Gentoo Security Benchmark with OVAL and Open-SCAP


Sven Vermeulen Wed 16 November 2011

A while ago, I got referred to the Open Vulnerability and Assessment Language, which seems to be an open specification (or even standard) for defining security content/information and being able to document such things in a way that tools can interpret it. Actually, it is a set of these specifications. But first:

tl;dr Gentoo Security Benchmark Guide with example report on automated tests based on XCCDF and OVAL, interpreted by Open-SCAP.

There; now that we have that out of our way, let's continue on the somewhat more gory details.
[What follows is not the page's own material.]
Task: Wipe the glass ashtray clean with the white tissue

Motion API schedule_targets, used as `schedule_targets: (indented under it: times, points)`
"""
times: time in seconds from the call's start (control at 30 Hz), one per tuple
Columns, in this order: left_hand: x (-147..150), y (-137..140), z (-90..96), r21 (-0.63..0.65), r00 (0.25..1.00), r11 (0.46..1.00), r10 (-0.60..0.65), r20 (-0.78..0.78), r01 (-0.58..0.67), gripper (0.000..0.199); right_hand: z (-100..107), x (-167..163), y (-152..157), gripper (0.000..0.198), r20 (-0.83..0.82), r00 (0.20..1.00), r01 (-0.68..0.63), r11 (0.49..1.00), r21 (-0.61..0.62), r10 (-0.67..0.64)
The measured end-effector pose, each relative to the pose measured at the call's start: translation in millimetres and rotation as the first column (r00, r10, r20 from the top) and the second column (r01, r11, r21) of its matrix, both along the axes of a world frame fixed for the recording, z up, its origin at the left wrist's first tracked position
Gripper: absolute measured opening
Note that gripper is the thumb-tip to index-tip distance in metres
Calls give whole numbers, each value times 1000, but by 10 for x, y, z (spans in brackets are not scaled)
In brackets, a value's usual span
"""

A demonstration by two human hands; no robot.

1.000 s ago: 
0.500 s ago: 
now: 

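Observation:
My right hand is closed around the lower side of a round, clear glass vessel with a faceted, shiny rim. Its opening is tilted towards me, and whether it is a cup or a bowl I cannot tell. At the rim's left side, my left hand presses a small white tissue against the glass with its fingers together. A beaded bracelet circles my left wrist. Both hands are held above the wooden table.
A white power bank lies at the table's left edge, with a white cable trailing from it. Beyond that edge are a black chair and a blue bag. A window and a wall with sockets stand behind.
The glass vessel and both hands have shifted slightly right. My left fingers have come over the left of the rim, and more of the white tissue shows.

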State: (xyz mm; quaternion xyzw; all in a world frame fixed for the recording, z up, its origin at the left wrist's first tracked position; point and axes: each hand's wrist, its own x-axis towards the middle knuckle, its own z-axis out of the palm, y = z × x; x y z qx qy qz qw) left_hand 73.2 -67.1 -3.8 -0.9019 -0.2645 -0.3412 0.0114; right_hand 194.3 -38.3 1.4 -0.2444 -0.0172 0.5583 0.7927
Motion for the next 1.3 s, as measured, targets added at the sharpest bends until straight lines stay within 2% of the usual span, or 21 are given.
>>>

In this first post, I'd like to talk a bit about XCCDF and OVAL, which are both imo overly complex but interesting XML formats.
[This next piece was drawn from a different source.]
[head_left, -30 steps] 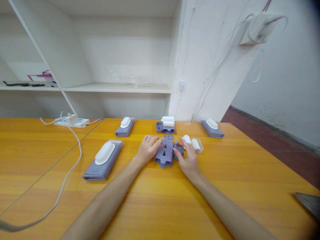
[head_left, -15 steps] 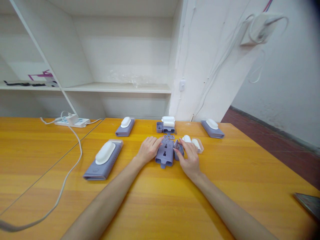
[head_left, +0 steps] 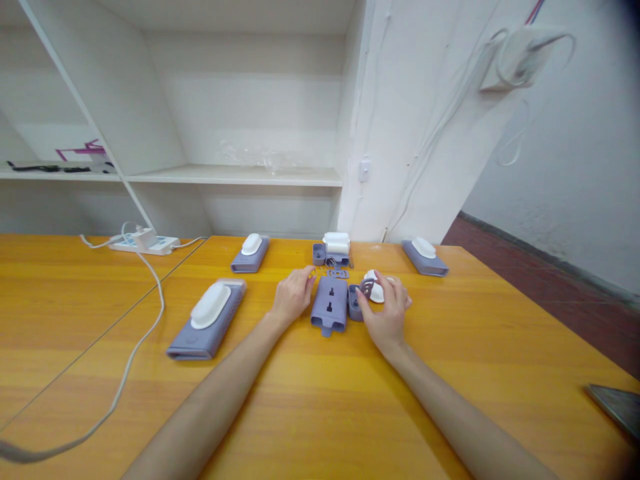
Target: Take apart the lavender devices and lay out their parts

The first one, XCCDF, is better known as the Extensible Configuration Checklist Description Format and is an XML format in which you document settings (what should a system look like). By itself, that doesn't warrant another XML format. However, the power of XCCDF is that you can define in the document profiles. Each of these profiles is then documented with the set of rules that applies to the profile. So you can have an XCCDF document on the configuration of BIND (the nameserver) and have two profiles: one for a single-server setup, and one for a multi-server (master/slave) setup.
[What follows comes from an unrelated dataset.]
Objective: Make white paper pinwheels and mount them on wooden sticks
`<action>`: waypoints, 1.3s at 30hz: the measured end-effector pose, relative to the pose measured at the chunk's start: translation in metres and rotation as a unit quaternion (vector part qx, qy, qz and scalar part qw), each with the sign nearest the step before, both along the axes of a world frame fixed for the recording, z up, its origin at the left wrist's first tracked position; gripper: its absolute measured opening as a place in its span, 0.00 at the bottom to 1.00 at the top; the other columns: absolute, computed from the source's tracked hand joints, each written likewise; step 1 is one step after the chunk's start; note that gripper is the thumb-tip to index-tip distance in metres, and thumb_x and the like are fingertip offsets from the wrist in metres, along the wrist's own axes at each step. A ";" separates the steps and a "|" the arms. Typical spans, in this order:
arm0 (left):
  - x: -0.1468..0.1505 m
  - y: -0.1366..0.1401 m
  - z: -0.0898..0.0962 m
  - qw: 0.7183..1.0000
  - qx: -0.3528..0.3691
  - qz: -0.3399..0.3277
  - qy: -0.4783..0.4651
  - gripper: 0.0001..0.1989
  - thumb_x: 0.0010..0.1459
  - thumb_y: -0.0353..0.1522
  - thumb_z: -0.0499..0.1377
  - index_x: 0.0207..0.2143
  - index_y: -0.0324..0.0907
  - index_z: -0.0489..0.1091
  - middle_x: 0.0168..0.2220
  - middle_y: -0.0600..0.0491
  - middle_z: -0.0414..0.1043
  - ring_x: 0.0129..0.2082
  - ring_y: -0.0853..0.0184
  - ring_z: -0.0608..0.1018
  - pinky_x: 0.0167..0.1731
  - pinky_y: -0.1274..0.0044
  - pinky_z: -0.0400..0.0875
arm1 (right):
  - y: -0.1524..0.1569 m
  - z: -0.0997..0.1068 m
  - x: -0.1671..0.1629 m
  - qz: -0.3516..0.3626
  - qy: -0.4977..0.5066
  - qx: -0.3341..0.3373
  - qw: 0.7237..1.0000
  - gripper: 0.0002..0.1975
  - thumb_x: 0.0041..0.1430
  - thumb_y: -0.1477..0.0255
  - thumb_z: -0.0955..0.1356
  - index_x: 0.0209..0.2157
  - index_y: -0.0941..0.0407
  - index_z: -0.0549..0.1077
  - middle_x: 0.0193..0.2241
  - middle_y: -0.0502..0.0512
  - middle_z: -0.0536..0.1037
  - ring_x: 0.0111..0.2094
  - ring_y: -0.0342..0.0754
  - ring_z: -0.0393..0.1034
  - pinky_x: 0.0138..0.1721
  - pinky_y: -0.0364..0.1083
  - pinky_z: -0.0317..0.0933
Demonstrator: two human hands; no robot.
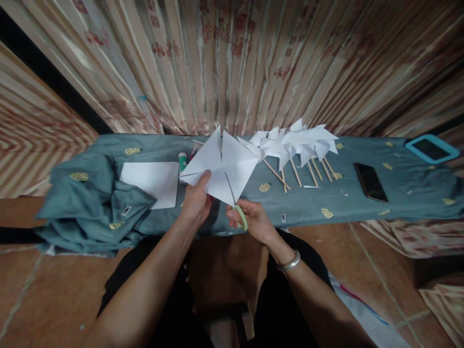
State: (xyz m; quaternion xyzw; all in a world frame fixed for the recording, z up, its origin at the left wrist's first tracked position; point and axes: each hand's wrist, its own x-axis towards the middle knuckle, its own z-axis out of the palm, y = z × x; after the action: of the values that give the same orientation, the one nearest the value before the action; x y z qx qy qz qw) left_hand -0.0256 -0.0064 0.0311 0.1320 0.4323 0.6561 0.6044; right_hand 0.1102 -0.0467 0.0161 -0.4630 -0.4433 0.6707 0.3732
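A square of white paper (237, 162), turned corner-up, is pinched in my left hand (197, 200), the thumb lying on top. Slits run inward from its top, left and lower right corners. My right hand (250, 217) grips a pair of scissors (242, 218) by the pale green handles at the lower corner of the paper. The blades are mostly hidden beneath or along the slit there. Just right of the paper lie several white paper pinwheels (308, 142) on wooden sticks. Behind the left corner stands a green and white glue stick (182, 161).
A stack of white paper (155, 181) rests at the left, partly under a bunched fold of the grey-green cloth (87, 208). To the right are a dark phone (370, 181) and a blue-framed tablet (431, 149). A patterned curtain (232, 63) hangs behind the table.
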 end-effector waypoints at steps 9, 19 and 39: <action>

These rules also define checks that you can have a tool performed against your configuration. These checks are documented in an OVAL XML file (Open Vulnerability and Assessment Language) which can be interpreted by an OVAL-compliant tool. A very simply put statement could be: "File /etc/ssh/sshd_config must have a line that matches 'PermitRootLogin no'".

Of course, XML doesn't use simple statements. In the case of OVAL, a specific form of normalization occurs.

  • At the beginning, you define a definition that explains what you want to achieve (similar to the above statement) in plain text, and then refer to one or more criteria that needs to be passed if this line applies. Most checks in a configuration guide are simple criteria, but with OVAL you can create criteria like "If my system is a Gentoo x86_64 one, and I use the hardened profile, then criteria A must apply, but if my system does not use a hardened profile, it is criteria B".
  • The criteria refers to a test that needs to be executed. This test can be a file expression match, partition information check, service state, installed software, etc. but does not allow executing commands that the user defines (it is not considered a safe practice that you execute commands that are stated in the XML file since most OVAL interpreters will run as root). This test is based on two additional aspects:

    • The object refers to the object or resource that is checked. This can be a partition or a file, or a list of lines that match an expression in a file, etc.
    • The state refers to the state that that object or resource should be in (or should match).

With this OVAL language in place, you can now refer to several tests to enhance your XCCDF document, and allow OVAL interpreters to test the various rules on your system. For me, this was the major reason to look into the language, since I had my hopes up to update or rewrite the Gentoo Linux Security Handbook but with a way for users to validate if their system adheres to most/all statements made in that document.

As a matter of exercise, I started making such a security benchmark of which you can find a HTML version online (it's a preview URL, so might change in the future). And since it is written with XCCDF and OVAL, I've also added an example report on automated tests too. The sources of these documents are available as well (XCCDF and OVAL - download as txt but rename to XML then).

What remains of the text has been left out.